Trzy najczęściej odwiedzane miejsca we Francji czyli Luwr, Pałac w Wersalu i Muzeum Orsay począwszy od przyszłego roku będą otwarte przez siedem dni w tygodniu. Obecnie Muzeum Orsay i Wersal są zamknięte w poniedziałki, a Luwr we wtorki. Taką decyzję ogłoszono w środę, podczas prezentacji projektu budżetu na rok 2015.
Muzea otwarte 7 dni na 7 nie są nowością, takie rozwiązania funkcjonują już od dawna w Londynie, Madrycie i Nowym Jorku. Dzięki dodatkowym dniom zwiedzania, turyści będą mieć nieograniczony dostęp do tych instytucji i zgromadzonych w nich dzieł. Takie rozwiązanie wpisuje się w politykę rządu: „Dostępność do naszego dziedzictwa narodowego jest w centrum priorytetów” – powiedziała minister Kultury i Dziedzictwa Fleur Pellerin.

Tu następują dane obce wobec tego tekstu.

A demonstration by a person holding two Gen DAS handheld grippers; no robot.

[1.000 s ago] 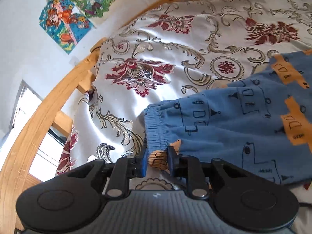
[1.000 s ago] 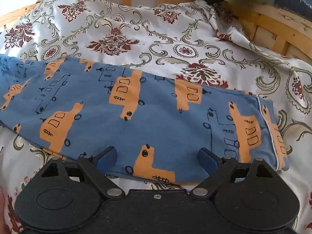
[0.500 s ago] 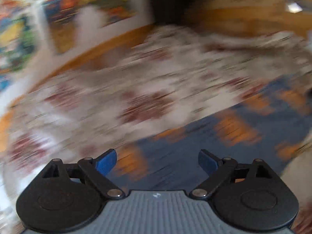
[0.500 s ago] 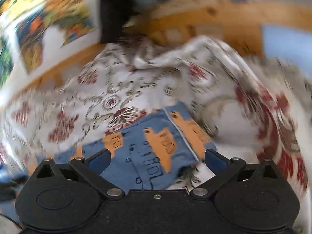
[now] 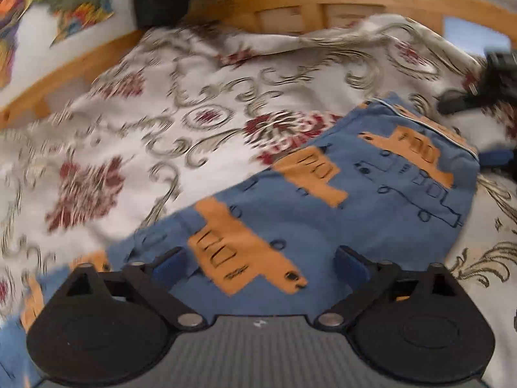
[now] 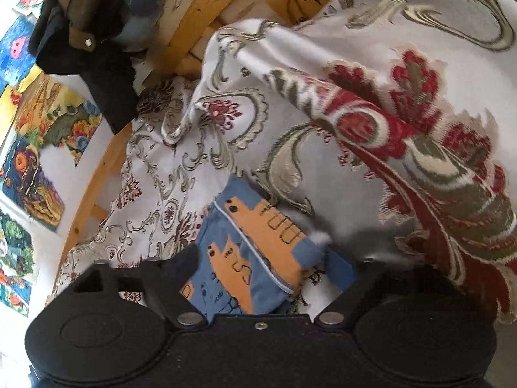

Nowe miejsca pracy, które powstaną przy tej okazji finansowane będą ze zwiększonych wpływów z biletów.
Otwarcie muzeów 7/7 to dodatkowe pieniądze dla budżetu Francji. Kraj znajdujący się w stagnacji przez ostatnie pół roku z chęcią przyjmie taki zastrzyk gotówki. Ceny wejściówek do wspomnianych muzeów wahają się od 11 do 15 euro. Szacuje się, że rocznie Luwr odwiedza ponad 9,2 mln osób, zamek w Wersalu 7 mln osób, a Muzeum Orsay 3,5 mln osób, za sprawą dodatkowego dnia, frekwencja powinna więc wzrosnąć.
Pomysł ten jest częścią projektu budżetu dotyczącego ministerstwa Kultury. Ministrem Kultury Francji jest obecnie Fleur Pellerin, która w sierpniu, podczas rekonstrukcji rządu zastąpiła na tym stanowisku Aurélie Filippetti.
Otwarcie muzeów ma być rozłożone na lata 2015-2017.